▸ What is being asked: Lines in the listing under this task are to be copied exactly.

::::

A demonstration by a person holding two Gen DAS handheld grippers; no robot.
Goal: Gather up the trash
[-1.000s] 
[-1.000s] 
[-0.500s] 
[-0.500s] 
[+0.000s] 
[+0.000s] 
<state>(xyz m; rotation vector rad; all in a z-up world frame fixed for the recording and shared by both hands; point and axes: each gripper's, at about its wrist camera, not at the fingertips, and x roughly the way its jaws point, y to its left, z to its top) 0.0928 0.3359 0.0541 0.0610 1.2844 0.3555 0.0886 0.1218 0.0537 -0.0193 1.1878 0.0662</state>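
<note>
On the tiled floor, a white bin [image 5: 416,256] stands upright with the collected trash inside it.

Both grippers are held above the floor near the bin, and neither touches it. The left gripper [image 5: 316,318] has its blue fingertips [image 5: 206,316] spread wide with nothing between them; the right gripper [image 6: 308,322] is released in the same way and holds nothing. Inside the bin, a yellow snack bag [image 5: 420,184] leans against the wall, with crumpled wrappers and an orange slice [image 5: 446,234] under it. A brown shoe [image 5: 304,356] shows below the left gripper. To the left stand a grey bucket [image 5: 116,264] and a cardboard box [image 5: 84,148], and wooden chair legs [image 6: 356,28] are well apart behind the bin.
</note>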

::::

▸ Solved problem:
A demonstration by a person holding two Gen DAS handheld grippers; no robot.
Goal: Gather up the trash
[-1.000s] 
[-1.000s] 
[-0.500s] 
[-0.500s] 
[+0.000s] 
[+0.000s] 
<state>(xyz m; rotation vector rad; all in a z-up world frame fixed for the recording and shared by both hands; point and axes: each gripper's, at about its wrist camera, not at the fingertips, and x roughly the way its jaws point, y to its left, z to its top) 0.0928 0.3359 0.0541 0.0610 1.2844 0.3555 0.0886 0.1218 0.0537 -0.0193 1.1878 0.0662</state>
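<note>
On the tiled floor, a white bin [image 5: 416,256] stands upright with the collected trash inside it.

Both grippers are held above the floor near the bin, and neither touches it. The left gripper [image 5: 316,318] has its blue fingertips [image 5: 206,316] spread wide with nothing between them; the right gripper [image 6: 308,322] is released in the same way and holds nothing. Inside the bin, a yellow snack bag [image 5: 420,184] leans against the wall, with crumpled wrappers and an orange slice [image 5: 446,234] under it. A brown shoe [image 5: 304,356] shows below the left gripper. To the left stand a grey bucket [image 5: 116,264] and a cardboard box [image 5: 84,148], and wooden chair legs [image 6: 356,28] are well apart behind the bin.
</note>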

No more output is required.